- Work instructions
Copy out only the span from the line with "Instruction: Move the" to the end of the data, both ends kept, word for word.

---- Dataset content

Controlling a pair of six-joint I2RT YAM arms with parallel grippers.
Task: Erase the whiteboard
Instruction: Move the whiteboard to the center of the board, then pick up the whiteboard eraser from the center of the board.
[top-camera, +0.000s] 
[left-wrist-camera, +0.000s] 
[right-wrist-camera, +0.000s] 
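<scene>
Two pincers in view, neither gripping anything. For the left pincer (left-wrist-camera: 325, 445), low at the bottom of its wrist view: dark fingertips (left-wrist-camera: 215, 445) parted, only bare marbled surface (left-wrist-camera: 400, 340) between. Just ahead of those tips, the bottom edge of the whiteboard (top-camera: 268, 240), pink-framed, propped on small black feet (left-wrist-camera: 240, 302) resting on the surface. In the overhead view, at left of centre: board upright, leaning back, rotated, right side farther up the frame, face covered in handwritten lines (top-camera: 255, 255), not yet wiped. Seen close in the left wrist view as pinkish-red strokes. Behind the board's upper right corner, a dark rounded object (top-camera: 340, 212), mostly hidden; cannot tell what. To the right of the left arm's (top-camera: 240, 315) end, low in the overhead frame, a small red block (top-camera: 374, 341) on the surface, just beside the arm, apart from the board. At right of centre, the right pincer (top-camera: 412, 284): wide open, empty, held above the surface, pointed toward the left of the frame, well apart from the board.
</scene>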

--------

- Problem solution
Instruction: Move the whiteboard to the center of the board, then pick up the whiteboard eraser from the center of the board.
[top-camera, +0.000s] 
[left-wrist-camera, +0.000s] 
[right-wrist-camera, +0.000s] 
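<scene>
Two pincers in view, neither gripping anything. For the left pincer (left-wrist-camera: 325, 445), low at the bottom of its wrist view: dark fingertips (left-wrist-camera: 215, 445) parted, only bare marbled surface (left-wrist-camera: 400, 340) between. Just ahead of those tips, the bottom edge of the whiteboard (top-camera: 268, 240), pink-framed, propped on small black feet (left-wrist-camera: 240, 302) resting on the surface. In the overhead view, at left of centre: board upright, leaning back, rotated, right side farther up the frame, face covered in handwritten lines (top-camera: 255, 255), not yet wiped. Seen close in the left wrist view as pinkish-red strokes. Behind the board's upper right corner, a dark rounded object (top-camera: 340, 212), mostly hidden; cannot tell what. To the right of the left arm's (top-camera: 240, 315) end, low in the overhead frame, a small red block (top-camera: 374, 341) on the surface, just beside the arm, apart from the board. At right of centre, the right pincer (top-camera: 412, 284): wide open, empty, held above the surface, pointed toward the left of the frame, well apart from the board.
</scene>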

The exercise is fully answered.